PROBLEM DESCRIPTION: Only the lines below starting at the one that contains "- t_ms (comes" and ending at the one that contains "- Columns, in" are to be reproduced, exactly and with both ends kept.

SUPPLIED MATERIAL:
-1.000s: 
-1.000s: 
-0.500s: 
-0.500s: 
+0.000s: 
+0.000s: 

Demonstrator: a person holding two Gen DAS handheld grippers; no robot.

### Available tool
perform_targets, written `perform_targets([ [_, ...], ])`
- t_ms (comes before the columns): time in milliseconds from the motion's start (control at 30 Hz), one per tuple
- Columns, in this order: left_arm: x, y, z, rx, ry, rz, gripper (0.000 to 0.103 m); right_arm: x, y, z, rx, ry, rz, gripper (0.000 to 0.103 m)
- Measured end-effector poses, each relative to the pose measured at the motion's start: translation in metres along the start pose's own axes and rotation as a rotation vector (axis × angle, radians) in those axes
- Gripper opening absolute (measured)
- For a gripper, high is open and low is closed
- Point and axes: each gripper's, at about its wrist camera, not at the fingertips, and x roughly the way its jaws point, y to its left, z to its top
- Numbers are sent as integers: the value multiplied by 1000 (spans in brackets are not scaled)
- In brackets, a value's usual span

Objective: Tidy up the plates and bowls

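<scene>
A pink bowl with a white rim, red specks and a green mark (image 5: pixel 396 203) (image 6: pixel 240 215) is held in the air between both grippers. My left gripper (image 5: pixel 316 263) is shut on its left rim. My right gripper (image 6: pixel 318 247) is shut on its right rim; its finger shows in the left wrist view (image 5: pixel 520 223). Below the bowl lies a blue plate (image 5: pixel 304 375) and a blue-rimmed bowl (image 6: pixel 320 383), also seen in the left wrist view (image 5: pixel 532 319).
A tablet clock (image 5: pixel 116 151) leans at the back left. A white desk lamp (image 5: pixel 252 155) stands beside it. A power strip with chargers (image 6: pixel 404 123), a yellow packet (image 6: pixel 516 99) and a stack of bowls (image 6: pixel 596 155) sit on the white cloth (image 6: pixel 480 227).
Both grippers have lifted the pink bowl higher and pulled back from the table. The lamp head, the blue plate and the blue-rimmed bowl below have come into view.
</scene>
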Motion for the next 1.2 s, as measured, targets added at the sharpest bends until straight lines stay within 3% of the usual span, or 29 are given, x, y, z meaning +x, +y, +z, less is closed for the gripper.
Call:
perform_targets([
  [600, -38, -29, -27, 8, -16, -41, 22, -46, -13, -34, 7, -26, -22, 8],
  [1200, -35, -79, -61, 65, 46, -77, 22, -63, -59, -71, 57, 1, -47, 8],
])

EXERCISE OUTPUT:
- t_ms (comes before the columns): time in milliseconds from the motion's start (control at 30 Hz), one per tuple
- Columns, in this order: left_arm: x, y, z, rx, ry, rz, gripper (0.000 to 0.103 m); right_arm: x, y, z, rx, ry, rz, gripper (0.000 to 0.103 m)

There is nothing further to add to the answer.